## Task to complete
Nothing should be left out. Give all the data again exactly as written.

## Data
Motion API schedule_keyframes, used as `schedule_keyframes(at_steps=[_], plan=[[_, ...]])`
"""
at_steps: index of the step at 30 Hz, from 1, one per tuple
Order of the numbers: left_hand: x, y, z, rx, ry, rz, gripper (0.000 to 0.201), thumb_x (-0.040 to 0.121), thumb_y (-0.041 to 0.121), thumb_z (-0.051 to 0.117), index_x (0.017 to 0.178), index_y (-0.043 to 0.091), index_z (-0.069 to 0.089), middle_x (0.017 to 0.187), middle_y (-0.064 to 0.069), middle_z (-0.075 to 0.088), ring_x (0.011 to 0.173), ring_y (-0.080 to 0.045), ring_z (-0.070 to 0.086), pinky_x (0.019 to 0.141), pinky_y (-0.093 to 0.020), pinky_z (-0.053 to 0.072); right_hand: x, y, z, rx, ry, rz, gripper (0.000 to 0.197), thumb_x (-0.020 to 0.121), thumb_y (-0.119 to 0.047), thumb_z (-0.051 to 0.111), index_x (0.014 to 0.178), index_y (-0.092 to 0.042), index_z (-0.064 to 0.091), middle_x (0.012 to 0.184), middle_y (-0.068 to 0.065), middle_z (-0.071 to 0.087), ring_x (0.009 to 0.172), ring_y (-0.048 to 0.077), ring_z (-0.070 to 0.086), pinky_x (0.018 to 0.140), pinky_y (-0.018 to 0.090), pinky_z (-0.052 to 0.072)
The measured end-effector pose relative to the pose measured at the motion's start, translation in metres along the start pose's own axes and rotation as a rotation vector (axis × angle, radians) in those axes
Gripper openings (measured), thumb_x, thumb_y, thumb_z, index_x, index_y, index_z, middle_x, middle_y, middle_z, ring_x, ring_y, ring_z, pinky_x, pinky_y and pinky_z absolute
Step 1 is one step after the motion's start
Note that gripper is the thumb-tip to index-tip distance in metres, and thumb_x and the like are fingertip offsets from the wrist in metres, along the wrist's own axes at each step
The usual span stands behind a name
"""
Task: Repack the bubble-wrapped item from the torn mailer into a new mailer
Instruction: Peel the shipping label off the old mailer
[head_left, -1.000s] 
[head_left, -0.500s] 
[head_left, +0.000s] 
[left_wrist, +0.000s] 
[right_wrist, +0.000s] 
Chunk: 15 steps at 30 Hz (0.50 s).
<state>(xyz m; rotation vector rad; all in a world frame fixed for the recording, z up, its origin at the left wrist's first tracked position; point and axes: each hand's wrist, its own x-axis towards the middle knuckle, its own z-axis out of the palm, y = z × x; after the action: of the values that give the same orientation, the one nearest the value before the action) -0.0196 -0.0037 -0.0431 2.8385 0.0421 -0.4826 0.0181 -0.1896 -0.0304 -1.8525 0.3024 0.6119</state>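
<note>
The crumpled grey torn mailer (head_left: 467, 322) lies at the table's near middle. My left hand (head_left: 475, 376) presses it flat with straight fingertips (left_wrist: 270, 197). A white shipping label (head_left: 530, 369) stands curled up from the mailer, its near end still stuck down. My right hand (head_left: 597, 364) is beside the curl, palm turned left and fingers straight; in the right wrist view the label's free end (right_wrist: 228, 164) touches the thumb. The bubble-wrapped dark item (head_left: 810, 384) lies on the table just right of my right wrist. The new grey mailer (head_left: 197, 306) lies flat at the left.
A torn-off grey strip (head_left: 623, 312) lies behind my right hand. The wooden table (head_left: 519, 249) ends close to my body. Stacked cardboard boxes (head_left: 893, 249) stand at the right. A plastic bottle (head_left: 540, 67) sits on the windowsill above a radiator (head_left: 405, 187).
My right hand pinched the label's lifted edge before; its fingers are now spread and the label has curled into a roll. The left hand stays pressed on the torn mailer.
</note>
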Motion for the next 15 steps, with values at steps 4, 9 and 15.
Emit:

## Output below
Motion API schedule_keyframes, used as `schedule_keyframes(at_steps=[_], plan=[[_, ...]])`
"""
at_steps: index of the step at 30 Hz, from 1, one per tuple
Order of the numbers: left_hand: x, y, z, rx, ry, rz, gripper (0.000 to 0.201), thumb_x (-0.040 to 0.121), thumb_y (-0.041 to 0.121), thumb_z (-0.051 to 0.117), index_x (0.017 to 0.178), index_y (-0.043 to 0.091), index_z (-0.069 to 0.089), middle_x (0.017 to 0.187), middle_y (-0.064 to 0.069), middle_z (-0.075 to 0.088), ring_x (0.011 to 0.173), ring_y (-0.080 to 0.045), ring_z (-0.070 to 0.086), pinky_x (0.019 to 0.141), pinky_y (-0.093 to 0.020), pinky_z (-0.053 to 0.072); right_hand: x, y, z, rx, ry, rz, gripper (0.000 to 0.197), thumb_x (-0.020 to 0.121), thumb_y (-0.119 to 0.047), thumb_z (-0.051 to 0.111), index_x (0.014 to 0.178), index_y (-0.092 to 0.042), index_z (-0.064 to 0.091), middle_x (0.012 to 0.184), middle_y (-0.068 to 0.065), middle_z (-0.071 to 0.087), ring_x (0.009 to 0.172), ring_y (-0.048 to 0.077), ring_z (-0.070 to 0.086), pinky_x (0.018 to 0.140), pinky_y (-0.018 to 0.090), pinky_z (-0.052 to 0.072)
The measured end-effector pose relative to the pose measured at the motion's start, translation in metres along the start pose's own axes and rotation as a rotation vector (axis × angle, radians) in those axes
Gripper openings (measured), thumb_x, thumb_y, thumb_z, index_x, index_y, index_z, middle_x, middle_y, middle_z, ring_x, ring_y, ring_z, pinky_x, pinky_y and pinky_z absolute
Step 1 is one step after the motion's start
Note that gripper is the thumb-tip to index-tip distance in metres, and thumb_x and the like are fingertip offsets from the wrist in metres, along the wrist's own axes at each step
The usual span stands behind a name
"""
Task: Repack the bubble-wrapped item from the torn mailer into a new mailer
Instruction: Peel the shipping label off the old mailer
[head_left, -1.000s] 
[head_left, -0.500s] 
[head_left, +0.000s] 
[left_wrist, +0.000s] 
[right_wrist, +0.000s] 
Chunk: 15 steps at 30 Hz (0.50 s).
<state>(xyz m; rotation vector rad; all in a world frame fixed for the recording, z up, its origin at the left wrist's first tracked position; point and axes: each hand's wrist, its own x-axis towards the middle knuckle, its own z-axis out of the palm, y = z × x; after the action: of the values that give the same orientation, the one nearest the value before the action) -0.0196 -0.0037 -0.0431 2.8385 0.0421 -0.4826 0.0181 -0.1896 -0.0304 -1.8525 0.3024 0.6119</state>
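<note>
The crumpled grey torn mailer (head_left: 467, 322) lies at the table's near middle. My left hand (head_left: 475, 376) presses it flat with straight fingertips (left_wrist: 270, 197). A white shipping label (head_left: 530, 369) stands curled up from the mailer, its near end still stuck down. My right hand (head_left: 597, 364) is beside the curl, palm turned left and fingers straight; in the right wrist view the label's free end (right_wrist: 228, 164) touches the thumb. The bubble-wrapped dark item (head_left: 810, 384) lies on the table just right of my right wrist. The new grey mailer (head_left: 197, 306) lies flat at the left.
A torn-off grey strip (head_left: 623, 312) lies behind my right hand. The wooden table (head_left: 519, 249) ends close to my body. Stacked cardboard boxes (head_left: 893, 249) stand at the right. A plastic bottle (head_left: 540, 67) sits on the windowsill above a radiator (head_left: 405, 187).
My right hand pinched the label's lifted edge before; its fingers are now spread and the label has curled into a roll. The left hand stays pressed on the torn mailer.
</note>
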Motion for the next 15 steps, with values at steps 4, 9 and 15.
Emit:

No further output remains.